Tuesday, May 29, 2012

A Turning Point?

More condemnation, meetings and denials after the Houla massacre in Syria, but the expulsion of Syrian diplomats from several Western countries is the most concrete development that these countries have taken against Assad's regime. It's not a moment too soon, and should have happened months ago, so what has changed?

Could it be that the French have volunteered to spearhead the European reaction to the Arab spring? Sarkozy - I think I'm already forgetting how to spell his name - famously refused to offer asylum to Tunisia's Ben Ali, and his government was pivotal in assisting the Libyan rebels topple Gaddafi's dictatorship. Yet with Syria there has been  a lull, until recently. Francoise Hollande has made little effort to hide his support for Syria's revolution, and it is France which has been making the loudest noises against Assad.

Still, I don't think we're going to see French warplanes flying over Damascus, that would be pretty stupid, especially with Syria's air defences, which I think likely include an Iranian modified Russian S-300 defence system. With regards to foreign intervention I don't understand the misguided conviction that people who support the SNC have about Western military intervention in Syria, especially after Iraq and Afghanistan. Nobody is going to send their young men and women to die for Syrians; that's just not the way the world works. What we could see is increased sanctions, increased pressure on those who help Assad to flout the sanctions, and a concerted effort to support opposition groups within the country. Finally, I think the decision will be made to start arming and training elements of the Free Syrian Army.

Is this what Syrians want? 

One of the most difficult questions that many Syrians are being asked by people is, "What do you want?" Getting rid of Assad is not an answer to that question. Perhaps tellingly, more Syrians are telling me they want the Free Syrian Army to be supplied with more weapons. The reasoning is that Syria is already in a civil war, and the people must be allowed to defend themselves against Assad. The FSA has been hit and miss as a force in this revolution, and its efforts have ranged from the admirable to the stupid.

It lacks a clear structure or any form of discipline yet, whilst poorly armed, has often conducted itself admirably in the field compared to the regular Syrian army. Still, one of its biggest failures was the attempt to fight Assad's army through conventional means, and by attempting to hold its ground in urban areas. No conventional army has shirked away from inflicting civilian casualties and fighting in urban areas since the nineteenth century - the Syrian army being no exception - so the FSA clearly needs to get with the times. A dead hero is no use to anybody.

The Post-Assad Era?

It might be a bit too early, but civil society in Syria does need to think very hard about how it will continue to grow and help the country overcome authoritarian dictatorships and political dogma. The Syrian Muslim Brotherhood is starting to flex more of its muscle, and I doubt Syrians will want to swap Assadism for Islamism. Of course the Syrian MB are saying they believe in a secular society, but then so does Assad. The best and only safeguard for the Syrian people against future tyranny is an iron-cast commitment to human rights, the rule of law, and a robust separation of powers. Easier said than done...

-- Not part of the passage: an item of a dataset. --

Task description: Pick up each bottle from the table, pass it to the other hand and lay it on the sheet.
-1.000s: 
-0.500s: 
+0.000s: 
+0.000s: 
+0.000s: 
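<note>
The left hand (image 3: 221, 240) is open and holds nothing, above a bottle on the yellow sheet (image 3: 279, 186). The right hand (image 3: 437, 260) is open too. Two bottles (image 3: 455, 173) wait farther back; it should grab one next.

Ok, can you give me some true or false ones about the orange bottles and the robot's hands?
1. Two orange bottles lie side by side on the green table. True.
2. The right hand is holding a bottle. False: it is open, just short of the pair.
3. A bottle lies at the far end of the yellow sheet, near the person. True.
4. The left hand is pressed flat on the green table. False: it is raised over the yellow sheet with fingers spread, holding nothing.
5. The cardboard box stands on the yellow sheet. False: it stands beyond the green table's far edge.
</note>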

Finally, the shopkeepers of Damascus went on strike in protest at the Houla killings. Strikes on this scale in the Syrian capital are a new development. If this keeps happening then this can be a game changer. Already, the size and reach of demonstrations in Syria's second capital, Aleppo, have reached levels that were unthinkable only months ago.

Whatever happens from here, the Houla massacre is shaping up to be a key turning point in the Syrian revolution.


Anonymous said...

thanks for your posts, they are very useful to understand the situation in Syria.
But here in the Western world people had enough of wars and nobody wants to spend our rapidly decreasing wealth by helping unpredictable revolts. If we help Syrians, then people say we are colonists and try to export democracy with the force; if we don't, they say we agree with the killings and the brutality of the dictators. And at the end of the day, western intervention always leaves behind just more violence, as in Iraq, Afghanistan, Lybia, etc etc. I think this time Syria must work it out by itself.

Maysaloon said...


I see you're point, but then again you are confusing the West with the United Nations, which is a classic mistake.

The United Nations, and the countries that are members of it, has a legal obligation to intervene in countries where there is genocide and mass murder. Nobody is asking for the West's, or your, charity here.

Anonymous said...

About the FSA, you should read this paper and the document in it.
The FSA is aware of teh weakness your pointing out and are trying to fix this by restructuring.


Anonymous said...

The United Nations is voluntary there is nothing legally binding in it for any country involved.